Die heimischen Zeitungen machten mächtig Tam Tam und titelten "Popstar Joey Kelly greift an". Wer gut auf der Bühne und im Popgeschäft erfolgreich ist, muß auch gemsengleich über die Berge kommen und natürlich ganz vorne. Von solcherlei Unsinn unbeeindruckt läuft Joey stets im Wohlfühlbereich, abgeklärt und nicht auf Außenwirkung bedacht.
In den letzten 15 Monaten habe ich ihn bei ca. 7 Rennen beobachtet und stille Bewunderung empfunden wie er mit dem ihm umgebenden "Zirkus" umgeht und eigentlich nie die Nerven verliert.
Trotz aller Anstrengungen und Beeinträchtigungen vor und nach den Rennen zeigt er einen natürliche Freundlichkeit, ja fast Zurückhaltung im Umgang mit denen, die einen Star in ihm entdeckt haben.

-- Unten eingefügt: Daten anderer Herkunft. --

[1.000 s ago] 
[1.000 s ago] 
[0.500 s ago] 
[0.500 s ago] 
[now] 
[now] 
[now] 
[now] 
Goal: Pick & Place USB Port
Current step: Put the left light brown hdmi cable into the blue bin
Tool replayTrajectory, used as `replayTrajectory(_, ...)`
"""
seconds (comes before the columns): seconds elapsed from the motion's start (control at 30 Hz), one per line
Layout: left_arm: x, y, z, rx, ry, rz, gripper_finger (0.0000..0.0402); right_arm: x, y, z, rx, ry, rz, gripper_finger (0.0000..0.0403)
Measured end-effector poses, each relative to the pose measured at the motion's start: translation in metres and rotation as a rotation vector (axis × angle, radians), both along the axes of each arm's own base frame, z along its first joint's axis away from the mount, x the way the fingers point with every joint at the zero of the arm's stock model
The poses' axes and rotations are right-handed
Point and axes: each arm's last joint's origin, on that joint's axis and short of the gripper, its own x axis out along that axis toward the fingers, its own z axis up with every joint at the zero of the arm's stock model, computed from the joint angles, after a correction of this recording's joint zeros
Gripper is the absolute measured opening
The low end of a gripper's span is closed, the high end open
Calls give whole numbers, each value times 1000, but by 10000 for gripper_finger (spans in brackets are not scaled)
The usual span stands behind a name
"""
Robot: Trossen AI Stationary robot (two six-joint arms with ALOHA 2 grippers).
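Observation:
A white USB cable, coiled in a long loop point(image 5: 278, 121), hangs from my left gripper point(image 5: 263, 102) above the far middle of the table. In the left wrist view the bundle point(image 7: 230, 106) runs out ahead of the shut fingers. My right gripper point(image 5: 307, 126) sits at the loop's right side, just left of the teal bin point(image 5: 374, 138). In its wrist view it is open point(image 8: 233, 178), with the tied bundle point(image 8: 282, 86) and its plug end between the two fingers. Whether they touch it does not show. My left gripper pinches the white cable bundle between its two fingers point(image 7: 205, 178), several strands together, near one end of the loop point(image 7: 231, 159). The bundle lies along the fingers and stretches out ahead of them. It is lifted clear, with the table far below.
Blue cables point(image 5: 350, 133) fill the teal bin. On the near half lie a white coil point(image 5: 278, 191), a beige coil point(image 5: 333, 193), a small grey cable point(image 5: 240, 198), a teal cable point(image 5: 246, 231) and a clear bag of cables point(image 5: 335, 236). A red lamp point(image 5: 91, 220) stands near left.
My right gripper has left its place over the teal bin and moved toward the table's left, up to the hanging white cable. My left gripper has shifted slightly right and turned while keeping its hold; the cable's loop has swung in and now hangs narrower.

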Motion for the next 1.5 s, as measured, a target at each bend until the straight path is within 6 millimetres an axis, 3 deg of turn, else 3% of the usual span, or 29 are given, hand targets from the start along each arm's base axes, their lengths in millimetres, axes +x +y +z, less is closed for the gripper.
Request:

Er tut der Ultralanglaufszene gut. Mit seiner Popularität lenkt er zwar häufig vom sportlichen Geschehen ab, aber er sorgt für Aufmerksamkeit, Medieninteresse und Zuschauerresonanz, was dem Ultralanglauf insgesamt einen gesteigerten Bekanntheitsgrad und Akzeptanz verleiht.
Dass Joey ein ziemlich guter Ultraläufer ist, beweisen zahlreiche Ergebnislisten in denen er auftaucht. Dass er den Marathon des Sables und andere gigantische
Ultra-Triathlon-Abenteuer bereits erfolgreich bewältigt, sowie im Marathonlauf bereits der
3-h-Grenze genähert hat, beweist auch den Nichtinformierten LäuferInnen, dass er einer von uns ist.